Nous le ferons dans le cadre du plan quinquennal, dont l'objectif sera de nous engager dans la transition vers le réemploi. Je le répète, nous ne voulons pas piéger les Français, tout comme nous ne voulons pas d'une transition qui, en étant brutale, les laisserait sur le bord de la route. Certes, la date de 2040 peut paraître lointaine à certains, mais en fonctionnant par plans de cinq années et avec méthode, nous obtiendrons des avancées très concrètes. Nous les constaterons à court terme dans les investissements des industriels, car ces derniers savent qu'ils ne pourront désormais plus se contenter d'adapter le système à la marge, une transformation en profondeur étant nécessaire.

Certains m'ont dit que c'est parce que nous ne supprimions pas tous les plastiques assez rapidement que des solutions plus durables ne pouvaient émerger. Or même si nous supprimions tous les plastiques d'un seul coup, les autres choix resteraient trop coûteux et trop complexes pour que nos concitoyens puissent y accéder. Les Français nous l'ont dit : ils ne veulent plus être piégés. Nous souhaitons transformer nos modes de consommation sans les piéger, en évitant précisément ce que nous avons connu avec la taxe carbone, laquelle a été instaurée sans que l'offre de transports en commun et de voitures électriques à bas coût ou abordables soit suffisante pour concrétiser cette transition.

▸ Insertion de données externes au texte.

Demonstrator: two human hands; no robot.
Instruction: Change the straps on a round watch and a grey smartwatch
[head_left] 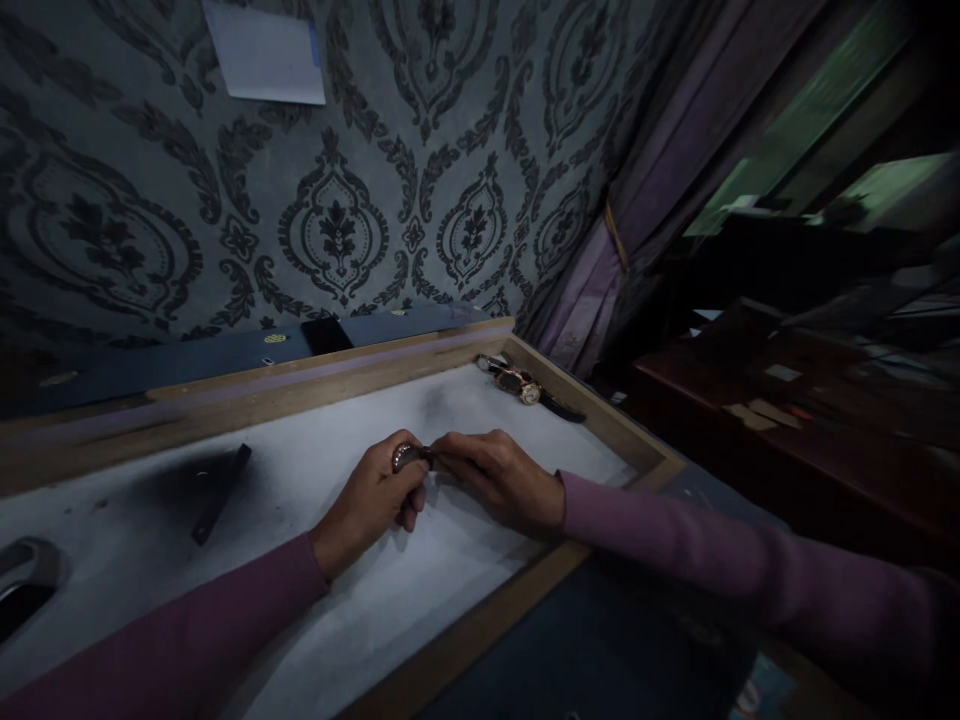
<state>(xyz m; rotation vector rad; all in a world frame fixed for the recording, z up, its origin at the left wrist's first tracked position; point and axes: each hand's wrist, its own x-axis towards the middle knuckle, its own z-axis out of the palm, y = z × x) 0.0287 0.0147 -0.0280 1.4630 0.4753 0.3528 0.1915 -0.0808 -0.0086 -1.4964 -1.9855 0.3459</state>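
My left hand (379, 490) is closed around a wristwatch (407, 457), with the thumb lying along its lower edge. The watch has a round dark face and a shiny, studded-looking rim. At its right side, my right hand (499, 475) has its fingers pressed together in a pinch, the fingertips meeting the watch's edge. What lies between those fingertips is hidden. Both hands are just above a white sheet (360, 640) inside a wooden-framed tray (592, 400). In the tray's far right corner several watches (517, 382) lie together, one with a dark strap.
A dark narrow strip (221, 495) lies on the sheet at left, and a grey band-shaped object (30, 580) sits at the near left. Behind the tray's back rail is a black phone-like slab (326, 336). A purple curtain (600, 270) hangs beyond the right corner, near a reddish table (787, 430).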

C'est pourquoi nous prévoyons un plan quinquennal : pour rendre possible l'émergence de solutions de remplacement et leur permettre d'être développées à grande échelle et d'être abordables pour chacun. Je reconnais que ce fonctionnement est plus exigeant que de faire des annonces politiques, voire politiciennes. J'ai conscience d'hériter parfois de projets de loi dont il faut acter le renoncement, car certains responsables politiques précédents ont fixé des objectifs suffisamment proches dans le temps pour en retirer des bénéfices politiques, mais également suffisamment éloignés pour ne pas avoir à endosser la responsabilité de leur échec étant donné qu'ils ne seront plus en fonctions au moment où ces objectifs arriveront à échéance sans avoir été atteints. J'appelle cela du cynisme. Je le refuse pour ma part et présume que vous aussi, mesdames et messieurs les députés, car à force de cynisme nos concitoyens ne nous croient plus : cela abîme la démocratie, et je préfère un discours de vérité à un discours de démagogie verte.

Nous en avons débattu, vous l'avez voté : nous supprimons résolument toute une liste de plastiques superflus à usage unique et souhaitons nous fixer des objectifs allant beaucoup plus loin. Nous le faisons avec méthode, car nous croyons à la transition écologique et que nous avons pour lourde responsabilité de la concrétiser en prenant nos concitoyens au sérieux et en nous assurant que nous ne les piégeons pas.